Problem statement: Return, in their exact form, the lines that lie between the start of the data below and the line containing "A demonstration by", with both ends included.

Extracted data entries
____________________

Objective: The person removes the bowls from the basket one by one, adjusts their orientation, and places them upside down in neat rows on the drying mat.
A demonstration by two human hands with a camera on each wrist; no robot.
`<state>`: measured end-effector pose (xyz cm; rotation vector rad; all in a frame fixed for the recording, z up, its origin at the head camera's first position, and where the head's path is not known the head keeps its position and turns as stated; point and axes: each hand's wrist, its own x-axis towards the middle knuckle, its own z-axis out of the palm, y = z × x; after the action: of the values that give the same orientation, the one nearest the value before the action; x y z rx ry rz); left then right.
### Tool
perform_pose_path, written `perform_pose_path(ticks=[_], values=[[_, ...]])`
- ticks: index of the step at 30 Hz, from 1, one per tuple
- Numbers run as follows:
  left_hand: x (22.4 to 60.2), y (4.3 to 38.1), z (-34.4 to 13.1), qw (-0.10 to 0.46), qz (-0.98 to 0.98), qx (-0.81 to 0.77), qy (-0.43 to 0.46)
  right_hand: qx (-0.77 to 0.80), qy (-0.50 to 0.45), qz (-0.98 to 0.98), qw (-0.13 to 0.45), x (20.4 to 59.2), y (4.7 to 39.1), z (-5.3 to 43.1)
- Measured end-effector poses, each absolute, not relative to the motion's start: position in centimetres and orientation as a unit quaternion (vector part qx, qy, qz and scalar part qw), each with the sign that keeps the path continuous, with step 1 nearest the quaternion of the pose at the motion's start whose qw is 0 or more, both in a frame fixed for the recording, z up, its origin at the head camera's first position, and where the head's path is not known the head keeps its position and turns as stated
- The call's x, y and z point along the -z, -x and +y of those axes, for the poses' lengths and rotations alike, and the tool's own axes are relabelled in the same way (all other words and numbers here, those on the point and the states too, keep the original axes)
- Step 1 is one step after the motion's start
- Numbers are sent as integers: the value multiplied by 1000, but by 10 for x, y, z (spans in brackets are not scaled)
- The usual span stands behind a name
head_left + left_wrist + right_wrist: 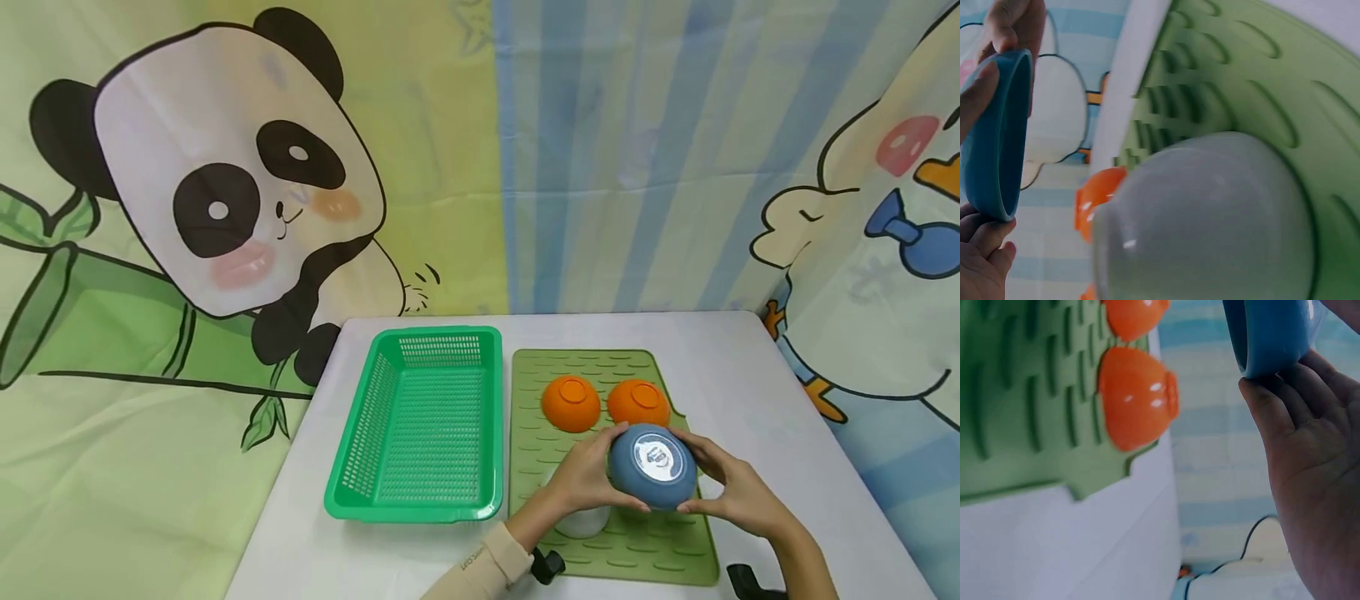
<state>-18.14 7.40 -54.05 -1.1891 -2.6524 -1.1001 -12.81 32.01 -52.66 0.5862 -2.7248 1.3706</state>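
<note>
A blue bowl (652, 467) is held between both hands above the green mat (652, 554), its base with a white label turned up toward the head camera. My left hand (588, 475) grips its left side, fingers at the far rim and thumb at the near one. On the opposite side my right hand (735, 487) holds it the same way; the right wrist view shows the fingers (1272, 412) against the bowl's wall. A white bowl (1210, 219) rests upside down on the mat, partly hidden by my left hand in the head view.
Two orange bowls (571, 403) (637, 400) lie upside down at the mat's far end. Left of the mat stands a green plastic basket (491, 417) with perforated sides, on a white table (285, 533). A curtain printed with a panda (225, 167) hangs behind.
</note>
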Motion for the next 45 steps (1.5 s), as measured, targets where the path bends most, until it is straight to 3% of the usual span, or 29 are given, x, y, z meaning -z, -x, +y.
perform_pose_path(ticks=[4, 17, 27, 45], values=[[554, 179, 90, 5, -877, 282, 389, -442, -144, -885, 8, 548, 115, 330], [587, 177, 110, 48, -904, 103, 412, -407, -79, -908, -56, 595, 109, 328], [596, 174, 114, 96, -902, -2, 420, -408, -86, -907, -54, 602, 111, 328], [596, 173, 114, 81, -904, -22, 419, -420, -83, -902, -57, 604, 109, 326]])
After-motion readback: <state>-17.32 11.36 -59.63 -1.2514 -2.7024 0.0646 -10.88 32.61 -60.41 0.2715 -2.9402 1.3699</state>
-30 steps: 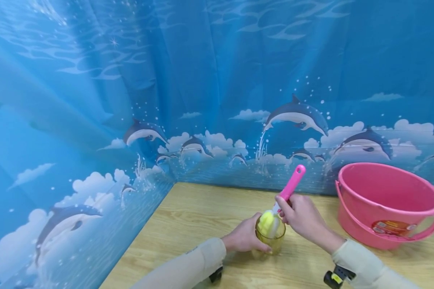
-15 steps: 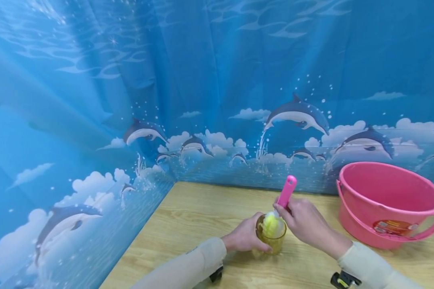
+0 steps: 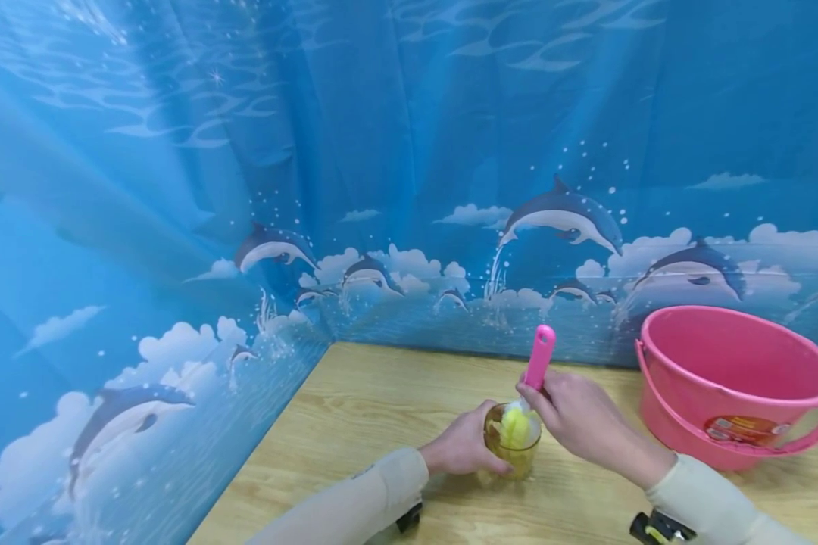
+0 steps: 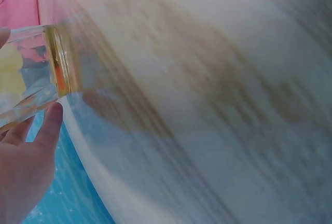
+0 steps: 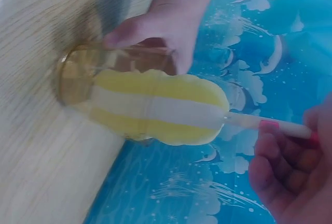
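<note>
An amber glass cup [image 3: 518, 458] stands upright on the wooden table, and my left hand [image 3: 465, 445] grips it from the left, thumb in front. In the left wrist view the cup's thick base [image 4: 63, 60] shows beside the fingers. My right hand [image 3: 579, 412] pinches a bottle brush by its pink handle [image 3: 540, 357]. The brush's yellow and white sponge head [image 5: 166, 107] is partly inside the cup, with its upper end above the rim in the right wrist view. The handle leans slightly to the right.
A pink bucket [image 3: 675, 424] with its carrying handle hanging down stands on the right of the table [image 3: 382, 386]. A blue curtain [image 3: 409, 151] printed with dolphins hangs behind and along the left side.
My right hand has lowered the brush deeper into the cup, and its handle has become more upright. Over the last half second it has moved only slightly. The left hand keeps its place.
</note>
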Demonstrator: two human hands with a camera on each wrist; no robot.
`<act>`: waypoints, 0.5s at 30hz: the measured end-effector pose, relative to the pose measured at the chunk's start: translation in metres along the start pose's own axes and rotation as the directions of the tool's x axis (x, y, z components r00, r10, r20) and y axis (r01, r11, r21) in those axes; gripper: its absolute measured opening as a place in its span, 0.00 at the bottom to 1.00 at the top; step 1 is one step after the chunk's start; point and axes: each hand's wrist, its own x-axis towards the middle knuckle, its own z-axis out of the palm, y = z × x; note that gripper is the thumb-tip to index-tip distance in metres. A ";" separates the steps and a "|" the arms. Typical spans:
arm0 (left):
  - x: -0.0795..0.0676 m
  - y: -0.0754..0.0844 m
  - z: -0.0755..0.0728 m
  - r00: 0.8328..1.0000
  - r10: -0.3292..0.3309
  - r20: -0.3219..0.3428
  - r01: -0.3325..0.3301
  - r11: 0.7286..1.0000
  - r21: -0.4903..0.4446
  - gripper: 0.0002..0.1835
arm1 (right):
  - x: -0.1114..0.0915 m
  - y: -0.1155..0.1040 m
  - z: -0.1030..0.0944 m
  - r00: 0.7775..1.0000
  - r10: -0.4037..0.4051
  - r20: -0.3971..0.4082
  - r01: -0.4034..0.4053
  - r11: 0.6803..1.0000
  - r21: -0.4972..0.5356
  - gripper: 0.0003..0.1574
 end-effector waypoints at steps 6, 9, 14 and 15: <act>0.000 0.002 -0.001 1.000 -0.013 -0.004 0.013 1.000 0.006 0.44 | 0.004 -0.004 -0.008 1.000 0.014 0.013 -0.014 1.000 0.025 0.18; -0.001 0.002 0.000 1.000 -0.014 -0.005 0.015 1.000 0.005 0.43 | 0.006 -0.004 -0.008 0.999 0.028 0.042 -0.029 0.999 0.028 0.19; -0.001 0.001 0.001 1.000 0.007 -0.006 -0.007 1.000 -0.005 0.42 | 0.007 0.000 -0.002 0.996 0.050 0.074 -0.051 0.999 0.018 0.17; 0.000 0.001 0.001 1.000 0.011 -0.005 -0.011 1.000 -0.010 0.42 | 0.007 0.000 -0.001 0.996 0.052 0.075 -0.054 0.998 0.020 0.16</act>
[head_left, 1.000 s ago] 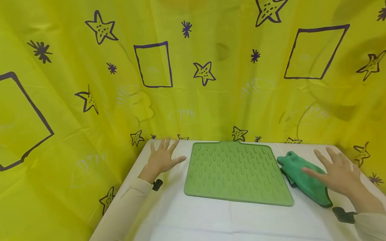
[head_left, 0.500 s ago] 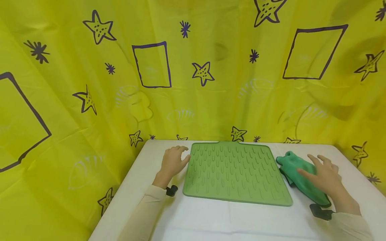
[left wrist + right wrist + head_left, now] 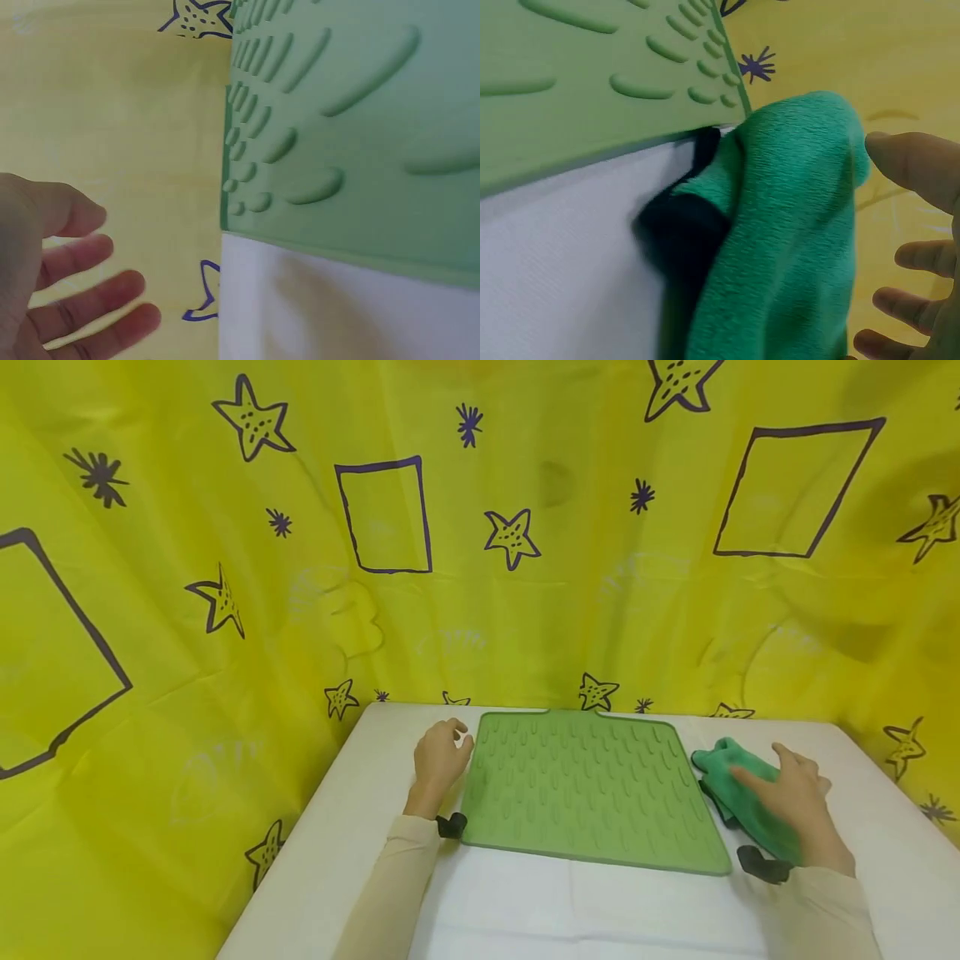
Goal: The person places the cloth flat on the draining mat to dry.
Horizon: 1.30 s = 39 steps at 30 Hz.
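A green mat point(image 3: 585, 789) with rows of raised oval ridges lies flat on the white table. Just off the mat's left edge is my left hand point(image 3: 438, 764), its fingers loosely bent and nothing between them. The left wrist view shows that thumb and the fingers apart from the mat. To the right of the mat lies a crumpled green cloth point(image 3: 738, 772) with dark edging, fuzzy in the right wrist view. Over its right side my right hand point(image 3: 795, 793) hovers with fingers spread and slightly bent, hiding part of it. Whether the thumb touches the cloth I cannot tell.
A yellow curtain point(image 3: 465, 610) printed with stars and frames hangs behind and beside the table. White tabletop point(image 3: 525, 910) shows in front of the mat and along both sides. Each wrist carries a small black strap mount point(image 3: 452, 825).
My left hand has moved right toward the mat, its spread fingers now loosely bent. My right hand has shifted left over the cloth, its fingers less spread. The mat and cloth stay put.
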### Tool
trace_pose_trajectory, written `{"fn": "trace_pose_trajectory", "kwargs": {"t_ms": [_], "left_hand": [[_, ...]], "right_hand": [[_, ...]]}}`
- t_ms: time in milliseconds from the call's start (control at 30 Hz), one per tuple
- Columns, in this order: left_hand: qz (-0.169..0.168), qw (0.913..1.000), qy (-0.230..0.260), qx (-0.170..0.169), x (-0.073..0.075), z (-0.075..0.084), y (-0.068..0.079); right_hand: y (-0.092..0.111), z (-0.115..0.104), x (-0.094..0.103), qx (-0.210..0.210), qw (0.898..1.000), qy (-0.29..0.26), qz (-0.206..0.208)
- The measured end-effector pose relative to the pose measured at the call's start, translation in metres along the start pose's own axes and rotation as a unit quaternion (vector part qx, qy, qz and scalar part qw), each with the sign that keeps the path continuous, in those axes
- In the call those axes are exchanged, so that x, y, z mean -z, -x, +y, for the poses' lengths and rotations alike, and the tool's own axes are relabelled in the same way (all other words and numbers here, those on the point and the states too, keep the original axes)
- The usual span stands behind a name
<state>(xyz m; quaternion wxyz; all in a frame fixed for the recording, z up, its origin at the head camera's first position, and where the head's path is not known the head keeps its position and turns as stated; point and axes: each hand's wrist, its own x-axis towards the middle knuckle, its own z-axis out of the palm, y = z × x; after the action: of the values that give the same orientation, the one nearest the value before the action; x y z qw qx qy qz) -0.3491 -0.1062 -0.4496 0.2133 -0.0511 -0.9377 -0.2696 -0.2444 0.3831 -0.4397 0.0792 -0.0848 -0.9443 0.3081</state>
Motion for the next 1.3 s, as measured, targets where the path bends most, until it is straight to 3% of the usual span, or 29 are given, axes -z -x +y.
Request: {"fn": "trace_pose_trajectory", "kwargs": {"t_ms": [100,333,567,700,1000,1167,1300], "left_hand": [[-0.023,0.9996,-0.006,0.016,-0.006,-0.002,0.003],[-0.074,0.9957,0.016,0.052,-0.009,-0.006,0.01],[-0.132,0.9851,0.053,0.097,-0.012,-0.009,0.013],[-0.146,0.9814,0.047,0.115,-0.015,-0.01,0.015],[-0.172,0.976,0.053,0.122,-0.017,-0.01,0.017],[-0.169,0.9793,0.06,0.093,-0.018,-0.008,0.016],[-0.166,0.9809,0.064,0.078,-0.019,-0.008,0.015]], "right_hand": [[0.001,0.006,-0.006,-0.02,1.0,-0.002,-0.007],[-0.003,0.008,-0.014,-0.01,1.0,0.019,-0.019],[-0.005,0.007,-0.015,-0.011,0.999,0.048,-0.019],[-0.004,0.008,-0.018,-0.011,0.999,0.048,-0.01],[-0.005,0.01,-0.018,0.001,0.998,0.054,0.017],[-0.005,0.011,-0.015,0.033,0.997,0.052,0.045],[-0.003,0.009,-0.012,0.03,0.997,0.043,0.05]]}}
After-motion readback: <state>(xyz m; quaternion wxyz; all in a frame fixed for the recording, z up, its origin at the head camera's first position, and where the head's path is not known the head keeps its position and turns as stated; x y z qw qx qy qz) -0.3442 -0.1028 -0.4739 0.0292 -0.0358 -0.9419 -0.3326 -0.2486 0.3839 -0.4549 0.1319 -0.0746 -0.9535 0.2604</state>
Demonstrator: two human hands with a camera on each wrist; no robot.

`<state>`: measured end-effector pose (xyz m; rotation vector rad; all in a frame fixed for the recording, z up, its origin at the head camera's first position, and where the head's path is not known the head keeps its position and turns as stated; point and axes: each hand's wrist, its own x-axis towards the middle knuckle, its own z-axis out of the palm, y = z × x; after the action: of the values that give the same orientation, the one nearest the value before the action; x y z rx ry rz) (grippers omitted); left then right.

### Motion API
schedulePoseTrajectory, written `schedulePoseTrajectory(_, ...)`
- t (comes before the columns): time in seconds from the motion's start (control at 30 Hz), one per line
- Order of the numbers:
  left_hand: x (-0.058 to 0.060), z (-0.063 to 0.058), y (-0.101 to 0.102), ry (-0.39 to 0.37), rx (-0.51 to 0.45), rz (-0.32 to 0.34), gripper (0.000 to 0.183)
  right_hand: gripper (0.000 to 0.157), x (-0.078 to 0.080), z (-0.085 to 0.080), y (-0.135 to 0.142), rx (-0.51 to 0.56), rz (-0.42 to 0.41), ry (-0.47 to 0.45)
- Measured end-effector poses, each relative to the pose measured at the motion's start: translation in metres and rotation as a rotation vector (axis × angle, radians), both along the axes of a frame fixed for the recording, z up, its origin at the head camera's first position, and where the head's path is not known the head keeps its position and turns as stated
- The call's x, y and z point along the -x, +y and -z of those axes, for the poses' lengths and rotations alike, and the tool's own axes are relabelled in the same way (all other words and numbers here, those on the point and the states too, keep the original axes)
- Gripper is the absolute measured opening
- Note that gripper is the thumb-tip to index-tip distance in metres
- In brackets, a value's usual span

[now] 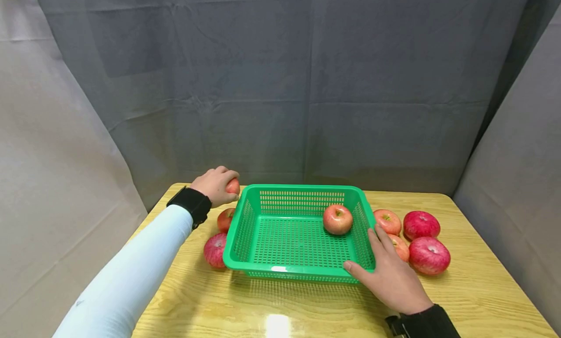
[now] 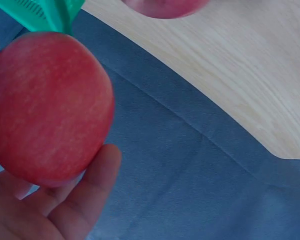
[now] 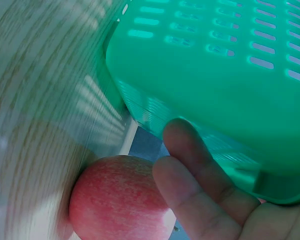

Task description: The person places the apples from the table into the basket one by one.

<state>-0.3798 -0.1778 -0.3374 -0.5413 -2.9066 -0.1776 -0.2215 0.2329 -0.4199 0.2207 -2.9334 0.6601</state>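
My left hand grips a red apple at the far left corner of the green basket. In the left wrist view the apple is above the table's edge, fingers around its lower side. My right hand rests at the basket's near right corner, its thumb over the front rim and its fairly straight fingers along the right side. One apple sits inside the basket, towards the right. Under the left forearm's side, an orange-red apple and a pink-red apple lie beside the basket.
Right of the basket lie two lighter apples and two deep-red apples, close to my right hand. The wooden table has rounded far corners. Grey cloth hangs behind it, with paler cloth on both sides.
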Motion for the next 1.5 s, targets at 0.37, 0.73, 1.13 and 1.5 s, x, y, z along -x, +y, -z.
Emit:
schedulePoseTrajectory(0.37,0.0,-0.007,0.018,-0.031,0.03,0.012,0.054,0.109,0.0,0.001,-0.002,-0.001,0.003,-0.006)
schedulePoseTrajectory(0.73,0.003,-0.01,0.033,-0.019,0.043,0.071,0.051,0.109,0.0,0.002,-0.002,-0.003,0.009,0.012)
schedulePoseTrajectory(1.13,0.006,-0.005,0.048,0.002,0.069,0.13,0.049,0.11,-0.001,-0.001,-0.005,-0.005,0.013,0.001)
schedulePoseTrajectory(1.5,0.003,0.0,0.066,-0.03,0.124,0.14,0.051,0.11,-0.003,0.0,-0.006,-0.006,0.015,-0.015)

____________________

Your solution:
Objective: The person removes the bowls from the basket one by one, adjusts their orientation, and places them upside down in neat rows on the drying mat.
A demonstration by two human hands with a camera on each wrist; no robot.

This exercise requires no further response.